__WHAT IS REQUIRED__. Work through the data line by line, gathering every line that has the word "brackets".

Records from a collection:
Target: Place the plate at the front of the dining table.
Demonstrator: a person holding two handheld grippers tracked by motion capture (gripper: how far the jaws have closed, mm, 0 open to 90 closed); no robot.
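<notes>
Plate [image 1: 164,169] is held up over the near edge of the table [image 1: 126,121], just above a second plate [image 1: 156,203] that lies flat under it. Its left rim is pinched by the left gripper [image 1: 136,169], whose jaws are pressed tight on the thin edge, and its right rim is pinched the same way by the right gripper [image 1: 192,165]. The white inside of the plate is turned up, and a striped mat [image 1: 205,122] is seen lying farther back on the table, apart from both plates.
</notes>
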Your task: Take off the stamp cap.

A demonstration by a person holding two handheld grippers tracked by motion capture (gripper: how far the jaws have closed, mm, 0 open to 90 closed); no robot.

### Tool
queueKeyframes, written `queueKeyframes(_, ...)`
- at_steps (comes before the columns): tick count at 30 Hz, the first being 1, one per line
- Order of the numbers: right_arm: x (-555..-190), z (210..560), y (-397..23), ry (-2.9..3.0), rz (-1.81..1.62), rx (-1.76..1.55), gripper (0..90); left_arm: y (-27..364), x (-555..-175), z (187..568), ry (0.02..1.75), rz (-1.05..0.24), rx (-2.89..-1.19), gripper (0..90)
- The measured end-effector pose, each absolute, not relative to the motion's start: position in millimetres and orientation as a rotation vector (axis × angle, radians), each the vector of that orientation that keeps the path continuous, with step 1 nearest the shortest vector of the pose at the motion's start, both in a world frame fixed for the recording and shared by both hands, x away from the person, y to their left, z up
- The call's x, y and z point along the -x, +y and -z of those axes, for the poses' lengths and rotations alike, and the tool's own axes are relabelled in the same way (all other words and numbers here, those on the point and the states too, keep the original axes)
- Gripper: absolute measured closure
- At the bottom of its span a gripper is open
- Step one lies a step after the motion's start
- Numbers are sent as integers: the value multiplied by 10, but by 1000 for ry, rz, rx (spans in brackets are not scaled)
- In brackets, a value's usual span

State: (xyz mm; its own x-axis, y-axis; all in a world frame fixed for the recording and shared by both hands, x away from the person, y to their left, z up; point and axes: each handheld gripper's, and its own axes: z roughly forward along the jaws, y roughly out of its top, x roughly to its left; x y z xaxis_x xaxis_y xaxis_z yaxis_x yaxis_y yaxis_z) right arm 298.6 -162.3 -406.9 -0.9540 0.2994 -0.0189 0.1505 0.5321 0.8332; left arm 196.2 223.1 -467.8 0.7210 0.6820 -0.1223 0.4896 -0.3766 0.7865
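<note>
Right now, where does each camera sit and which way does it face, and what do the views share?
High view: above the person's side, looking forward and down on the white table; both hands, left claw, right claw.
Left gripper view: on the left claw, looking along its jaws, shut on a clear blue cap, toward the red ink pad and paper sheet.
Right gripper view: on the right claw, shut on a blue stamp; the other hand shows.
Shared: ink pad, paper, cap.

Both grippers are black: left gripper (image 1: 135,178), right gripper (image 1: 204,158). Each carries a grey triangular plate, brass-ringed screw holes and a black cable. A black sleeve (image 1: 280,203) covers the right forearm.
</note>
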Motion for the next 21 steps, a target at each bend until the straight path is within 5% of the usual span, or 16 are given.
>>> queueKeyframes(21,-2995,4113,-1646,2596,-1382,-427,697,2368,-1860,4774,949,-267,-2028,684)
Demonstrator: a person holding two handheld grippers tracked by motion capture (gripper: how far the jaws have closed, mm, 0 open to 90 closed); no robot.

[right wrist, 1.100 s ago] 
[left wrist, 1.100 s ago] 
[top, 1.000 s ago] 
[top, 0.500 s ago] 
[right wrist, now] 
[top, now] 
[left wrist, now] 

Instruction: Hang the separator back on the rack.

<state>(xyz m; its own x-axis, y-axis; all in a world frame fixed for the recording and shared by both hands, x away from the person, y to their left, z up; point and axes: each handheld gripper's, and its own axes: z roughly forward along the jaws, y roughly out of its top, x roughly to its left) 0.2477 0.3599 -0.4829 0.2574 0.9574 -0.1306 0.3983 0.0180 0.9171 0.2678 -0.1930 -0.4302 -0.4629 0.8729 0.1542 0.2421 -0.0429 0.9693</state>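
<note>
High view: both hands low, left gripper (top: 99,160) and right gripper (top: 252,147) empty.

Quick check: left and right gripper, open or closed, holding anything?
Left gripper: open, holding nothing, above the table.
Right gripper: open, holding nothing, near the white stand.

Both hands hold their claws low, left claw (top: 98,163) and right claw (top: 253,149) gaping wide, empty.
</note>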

__RESPONSE__.
- Numbers are sent as integers: the value multiplied by 10, but by 1000 for ry, rz, rx (spans in brackets are not scaled)
- In brackets, a value's usual span

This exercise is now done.